Researchers from Germany recently studied 209 elderly patients with “low energy” fracture of the hip, meaning these fractures were not a result of a high impact injury, such as a fall. Low energy fractures occur spontaneously because the bones are weak. The authors obtained baseline 25(OH)D levels and then followed the patients for one year to see if there was a difference in death rates and post-operative medical complications in subjects with low vitamin D levels.
Fakler JK, Grafe A, Dinger J, Josten C, Aust G. Perioperative risk factors in patients with a femoral neck fracture – influence of 25-hydroxyvitamin D and C-reactive protein on postoperative medical complications and 1-year mortality. BMC Musculoskelet Disord. 2016 Feb 1;17(1):51.
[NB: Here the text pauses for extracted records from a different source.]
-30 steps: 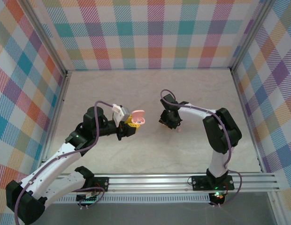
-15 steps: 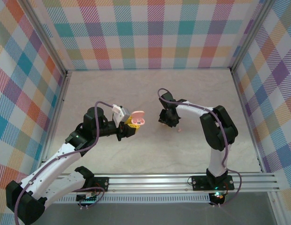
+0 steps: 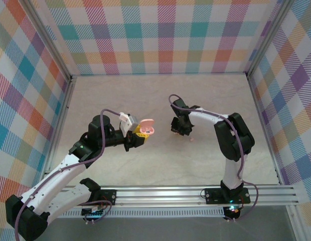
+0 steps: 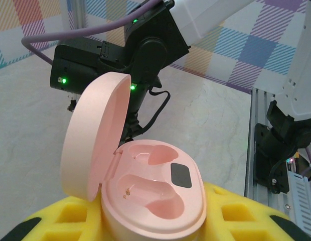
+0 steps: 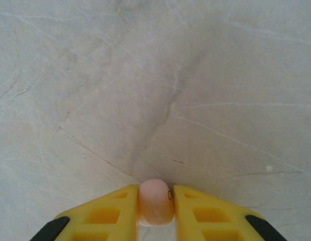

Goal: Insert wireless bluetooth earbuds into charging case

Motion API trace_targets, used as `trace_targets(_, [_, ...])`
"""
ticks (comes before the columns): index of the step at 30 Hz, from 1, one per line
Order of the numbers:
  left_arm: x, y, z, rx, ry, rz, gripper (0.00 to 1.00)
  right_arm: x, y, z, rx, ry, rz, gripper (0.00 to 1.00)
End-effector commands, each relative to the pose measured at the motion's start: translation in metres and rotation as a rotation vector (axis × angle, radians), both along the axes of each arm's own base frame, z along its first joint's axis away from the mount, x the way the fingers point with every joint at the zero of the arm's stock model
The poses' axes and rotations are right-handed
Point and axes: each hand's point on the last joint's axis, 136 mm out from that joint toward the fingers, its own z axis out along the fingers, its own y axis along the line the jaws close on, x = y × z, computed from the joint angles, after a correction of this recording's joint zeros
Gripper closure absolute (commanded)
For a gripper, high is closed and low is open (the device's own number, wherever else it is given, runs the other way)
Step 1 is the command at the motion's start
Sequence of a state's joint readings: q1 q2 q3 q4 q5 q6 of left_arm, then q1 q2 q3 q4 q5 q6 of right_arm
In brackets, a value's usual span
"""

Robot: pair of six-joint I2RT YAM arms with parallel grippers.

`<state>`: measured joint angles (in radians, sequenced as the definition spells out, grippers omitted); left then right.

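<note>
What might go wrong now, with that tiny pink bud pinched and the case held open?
The pink earbud sits right at the right gripper's fingertips, so it might slip out or twist when lifted. The pink charging case in the left gripper has shaped sockets beside a raised lid; a misaligned bud may catch it.

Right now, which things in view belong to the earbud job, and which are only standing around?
Job: open pink case, held by the left gripper; pink earbud, pinched in the right gripper.
Not the job: table, plaid walls, metal rail at the near edge.
</note>
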<state>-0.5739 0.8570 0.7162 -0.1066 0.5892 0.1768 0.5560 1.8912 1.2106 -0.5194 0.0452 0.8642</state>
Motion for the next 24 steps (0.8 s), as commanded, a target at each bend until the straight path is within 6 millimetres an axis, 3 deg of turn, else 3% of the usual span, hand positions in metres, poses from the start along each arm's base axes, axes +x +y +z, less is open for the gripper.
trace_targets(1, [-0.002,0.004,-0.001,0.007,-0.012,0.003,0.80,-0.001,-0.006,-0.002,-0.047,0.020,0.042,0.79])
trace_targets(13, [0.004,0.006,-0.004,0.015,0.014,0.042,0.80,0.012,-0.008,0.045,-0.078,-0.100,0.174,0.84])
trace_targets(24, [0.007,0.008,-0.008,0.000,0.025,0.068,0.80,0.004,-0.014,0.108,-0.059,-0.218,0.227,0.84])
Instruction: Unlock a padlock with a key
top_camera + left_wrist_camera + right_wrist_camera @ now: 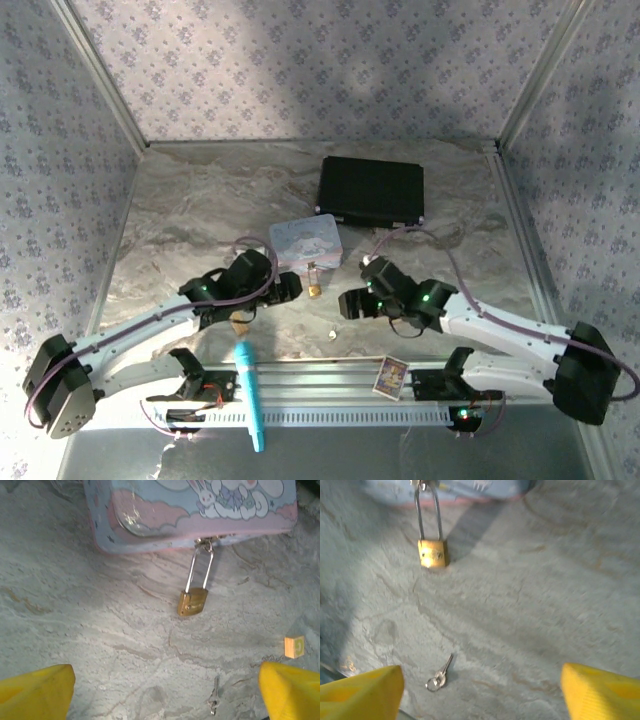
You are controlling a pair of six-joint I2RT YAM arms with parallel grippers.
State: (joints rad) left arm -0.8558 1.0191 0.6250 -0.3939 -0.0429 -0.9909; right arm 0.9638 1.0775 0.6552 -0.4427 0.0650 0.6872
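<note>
The small brass padlock (192, 602) lies on the marble table, its long silver shackle hooked through the clasp of the pastel bunny tin (150, 515). It also appears as the padlock (432, 553) and padlock (314, 284). The tiny silver key (214, 696) on its ring lies loose, nearer than the lock; the right wrist view has the key (440, 674) near the left finger. My left gripper (290, 288) and right gripper (348, 303) flank the lock, both open and empty. Yellow fingertips (37, 690) and fingertips (602, 692) frame bare table.
A black case (371, 190) lies behind the tin (306, 243). A teal pen (249, 392) and a small card (390, 377) rest on the near rail. A small tan square (294, 646) lies right of the key. Patterned walls enclose the table.
</note>
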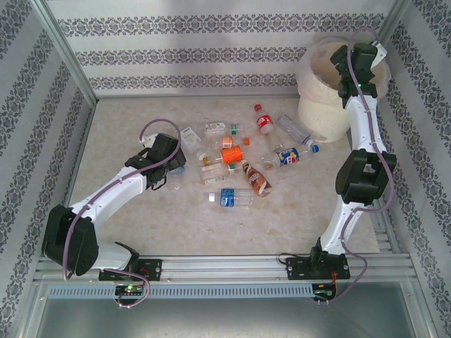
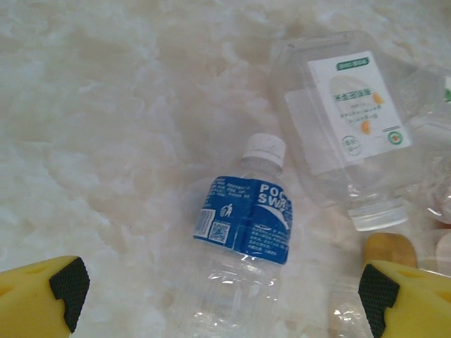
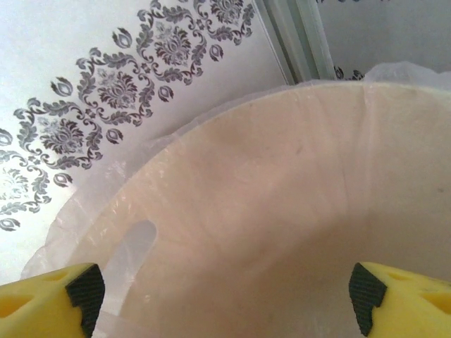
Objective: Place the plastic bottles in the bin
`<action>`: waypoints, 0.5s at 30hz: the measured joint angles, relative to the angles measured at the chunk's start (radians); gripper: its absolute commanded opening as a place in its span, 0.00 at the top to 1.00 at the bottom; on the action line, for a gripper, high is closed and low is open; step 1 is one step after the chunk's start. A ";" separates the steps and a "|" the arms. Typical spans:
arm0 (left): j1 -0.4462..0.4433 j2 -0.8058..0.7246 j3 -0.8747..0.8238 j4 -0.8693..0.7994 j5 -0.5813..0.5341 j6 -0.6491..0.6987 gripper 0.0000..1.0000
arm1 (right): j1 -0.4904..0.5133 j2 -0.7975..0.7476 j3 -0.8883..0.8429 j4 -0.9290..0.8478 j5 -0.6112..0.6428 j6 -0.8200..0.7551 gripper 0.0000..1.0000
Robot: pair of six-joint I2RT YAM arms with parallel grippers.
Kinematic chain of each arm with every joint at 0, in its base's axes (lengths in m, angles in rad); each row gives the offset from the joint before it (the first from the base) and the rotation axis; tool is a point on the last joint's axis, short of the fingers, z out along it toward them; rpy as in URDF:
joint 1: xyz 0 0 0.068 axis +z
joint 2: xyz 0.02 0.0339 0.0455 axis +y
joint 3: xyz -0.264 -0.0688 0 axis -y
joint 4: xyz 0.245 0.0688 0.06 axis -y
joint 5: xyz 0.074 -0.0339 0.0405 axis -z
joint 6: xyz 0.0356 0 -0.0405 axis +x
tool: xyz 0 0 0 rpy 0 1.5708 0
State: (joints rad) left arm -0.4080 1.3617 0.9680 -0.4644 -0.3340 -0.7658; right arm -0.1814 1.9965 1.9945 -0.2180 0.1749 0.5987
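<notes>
The left gripper [image 2: 218, 290] was seen spread wide and empty, poised above a blue-labelled bottle [image 2: 245, 222] lying on the table [image 2: 106, 141], with a white-labelled bottle [image 2: 349, 120] just beside it. The bottle was judged light, thin-walled and slippery, best pinched across its labelled middle. The right gripper [image 3: 224, 296] was held open and empty over the bin [image 3: 282, 211]. The other plastic bottles [image 1: 231, 153] were scattered mid-table.
</notes>
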 measured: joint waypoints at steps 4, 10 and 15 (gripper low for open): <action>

Higher 25(OH)D status was associated with fewer medical complications. The total post-operative complications are list below:
- Postoperative medical complications (total) 20 %
- cardiovascular 6 %
- thromboembolic 1 %
- pulmonary infection 3 %
- extra-pulmonary infections 4 %
- other (i.e. delirium) 6 %
- 30-day mortality 13 %
- 1-year mortality 23 %
The inverse relationship between 25(OH)D and mortality was significant (p = 0.027) before adjustment. Dividing 25(OH)D levels into quartiles also showed significant results with a mortality rate of 6 % in the highest, 23 % and 24 % in the intermediate quartiles and 34 % in the lowest quartile (p = 0.014). No patient with a 25(OH)D level of >30 ng/ml died, but their findings on mortality and 25(OH)D did not prove statistically significant. See the graph below.
Systemic inflammation has been reported linked to lower circulating 25(OH)D. Some experts conclude that patients with a marked inflammation might be falsely identified as vitamin D deficient because, they hypothesize, inflammation lowers 25(OH)D. In fact, this study demonstrated an inverse association between 25(OH)D and CRP, an established indicator of systemic inflammation. However, exclusion of CRP in the multivariable regression model did not alter the role of 25(OH)D, demonstrating that CRP had no independent association with 25(OH)D as would be expected if inflammation lowered 25(OH)D.
The researchers stated,
“This lack of association indicates low 25(OH)D is not a byproduct of inflammation. Postoperative fluid shifts also represent a potential confounder of 25(OH)D measurements. However, in our study, most of the blood samples for analysis of 25(OH)D were taken preoperatively. Additionally, pre and postoperative analysis of 25(OH)D samples in the same patients did not differ significantly in our study.”
While the unadjusted mortality rates are shown on the graph below, there were not enough patients with levels above 30 ng/ml to make the findings statistically significant. That said, the graph is pretty spectacular.
This study found the average low energy hip fracture patient in Germany has a 25(OH)D of about 9 ng/ml! Obviously the physicians in Germany taking care of the elderly have a lot of work to do.